I am trying to use invalid_replication_address to tell a cluster master running in front of an ELB to contact the indexer on a different address. However when i try to add the peer I get the following error on the CM:
REST_Calls - app=search POST cluster/master/peers/ id=526D8BF5-7412-4934-AC47-08C699290CC9: active_bundle_id -> [14310A4AABD23E85BBD4559C4A3B59F8], add_type -> [Initial-Add], base_generatio
n_id -> [0], batch_serialno -> [1], batch_size -> [2], buckets -> [], forwarderdata_rcv_port -> [9997], forwarderdata_use_ssl -> [0], indexes -> [], last_complete_generation_id -> [0], latest_bundle_id -> [14310A4AABD23E85BBD
4559C4A3B59F8], mgmt_port -> [8089], register_forwarder_address -> [], register_replication_address -> [https://10.0.7.181:8089], register_search_address -> [], replication_port -> [9887], replication_use_ssl -> [0], replicat
ions -> [], server_name -> [ip-10-0-7-181.ca-central-1.compute.internal], site -> [default], splunk_version -> [8.0.2], splunkd_build_number -> [a7f645ddaf91], status -> [Up]
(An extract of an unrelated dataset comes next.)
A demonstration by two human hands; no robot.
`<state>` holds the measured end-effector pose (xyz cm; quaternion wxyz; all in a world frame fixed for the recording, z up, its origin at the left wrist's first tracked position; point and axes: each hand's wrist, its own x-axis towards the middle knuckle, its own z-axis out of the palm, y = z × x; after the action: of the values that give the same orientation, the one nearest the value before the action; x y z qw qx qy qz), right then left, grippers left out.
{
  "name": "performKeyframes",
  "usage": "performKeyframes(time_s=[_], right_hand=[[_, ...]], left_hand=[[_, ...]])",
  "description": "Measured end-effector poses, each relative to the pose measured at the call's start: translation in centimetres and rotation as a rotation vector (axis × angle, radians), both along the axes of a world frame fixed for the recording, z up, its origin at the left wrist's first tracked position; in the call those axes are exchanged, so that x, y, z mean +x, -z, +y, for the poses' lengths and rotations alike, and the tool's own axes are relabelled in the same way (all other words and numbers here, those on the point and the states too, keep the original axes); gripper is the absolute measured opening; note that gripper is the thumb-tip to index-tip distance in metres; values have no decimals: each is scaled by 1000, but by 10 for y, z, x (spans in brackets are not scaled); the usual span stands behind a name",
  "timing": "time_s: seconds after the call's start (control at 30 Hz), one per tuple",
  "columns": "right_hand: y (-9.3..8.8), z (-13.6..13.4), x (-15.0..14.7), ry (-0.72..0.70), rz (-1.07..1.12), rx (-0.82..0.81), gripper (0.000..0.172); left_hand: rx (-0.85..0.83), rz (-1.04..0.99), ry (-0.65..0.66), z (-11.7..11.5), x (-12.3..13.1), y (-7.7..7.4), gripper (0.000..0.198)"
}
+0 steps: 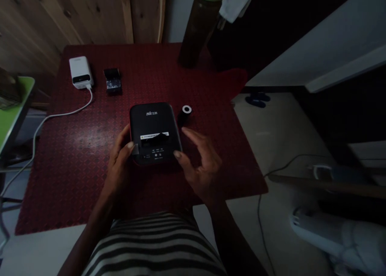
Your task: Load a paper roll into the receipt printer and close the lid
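The left hand (118, 157) grips the black, round-cornered, white-labelled box (155, 125) at eight o'clock; the right hand (205, 163) spreads at four.

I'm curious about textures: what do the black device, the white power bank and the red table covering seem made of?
Black device: probably hard plastic, smooth, given its moulded, rounded corners. White power bank: likely plastic too; its casing looks smooth and grainless. Red table covering: perhaps vinyl or coated cloth; its patterned surface shows soft glare.
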<state>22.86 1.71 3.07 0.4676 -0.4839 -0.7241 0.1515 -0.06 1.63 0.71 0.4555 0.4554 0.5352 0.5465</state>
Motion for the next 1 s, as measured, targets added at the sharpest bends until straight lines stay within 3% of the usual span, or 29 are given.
performKeyframes(time_s=[0.17,0.4,0.77,1.0], right_hand=[[34,-17,-1,16,94,-218,52],[56,-19,-16,-1,91,-253,59],[59,-18,-15,-42,144,-249,64],[58,-18,-16,-37,162,-282,67]], left_hand=[[-77,-101,-25,-8,1,-9,50],[-113,-154,-29,-2,3,-19,43],[-181,-223,-140,-1,12,-29,46],[-101,-123,-140,-5,12,-11,50]])
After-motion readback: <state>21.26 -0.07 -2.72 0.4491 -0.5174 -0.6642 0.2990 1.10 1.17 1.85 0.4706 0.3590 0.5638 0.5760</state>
INFO AdminManager - Setting capability.write=edit_indexer_cluster for handler clustermasterpeers.
INFO AdminManager - Setting capability.read=edit_indexer_cluster for handler clustermasterpeers.
DEBUG AdminManager - Validating argument values...
DEBUG AdminManagerValidation - Validating rule='validate(len(name) < 1024, 'Parameter "name" must be less than 1024 characters.')' for arg='name'.
ERROR ClusterMasterPeerHandler - Invalid host name https://10.0.7.181:8089
DEBUG AdminManager - URI /services/cluster/master/peers/?output_mode=json generated an AdminManagerExceptionBase exception in handler 'clustermasterpeers': Invalid host name https://10.0.7.181:80
89
INFO CMSlave - event=addPeer status=failure shutdown=false request: AddPeerRequest: { _id= _indexVec=''active_bundle_id=14310A4AABD23E85BBD4559C4A3B59F8 add_type=Initial-Add base_generation_id=0 batch_serialno=1 batch_size=2 forwarderdata_rcv_port=9997 forwarderdata_use_ssl=0 last_complete_generation_id=0 latest_bundle_id=14310A4AABD23E85BBD4559C4A3B59F8 mgmt_port=8089 name=526D8BF5-7412-4934-AC47
08C699290CC9 register_forwarder_address= register_replication_address=https://10.0.7.181:8089 register_search_address= replication_port=9887 replication_use_ssl=0 replications= server_name=ip-10-0-7-181.ca-central-1 compute.internal site=default splunk_version=8.0.2 splunkd_build_number=a7f645ddaf91 status=Up }
04-23-2020 02:03:56.478 +0000 ERROR CMSlave - event=addPeer start over and retry after sleep 12800ms reason addType=Initial Add Batch SN=1/2 failed. add_peer_network_ms=5
Notice how it says something regarding the name being less than 1024 characters and it possibly failing validation?
The Cluster Master can "resolve" the IP ..although its an IP so see no reason why it should resolve it although the "null" cant resolve is weird.. I added a hostfile..no diffference:
`
nslookup: can't resolve '(null)'
Name: 10.0.7.181
Address 1: 10.0.7.181 ip-10-0-7-181.ca-central-1.compute.internal
Ncat: Version 7.70 ( https://nmap.org/ncat )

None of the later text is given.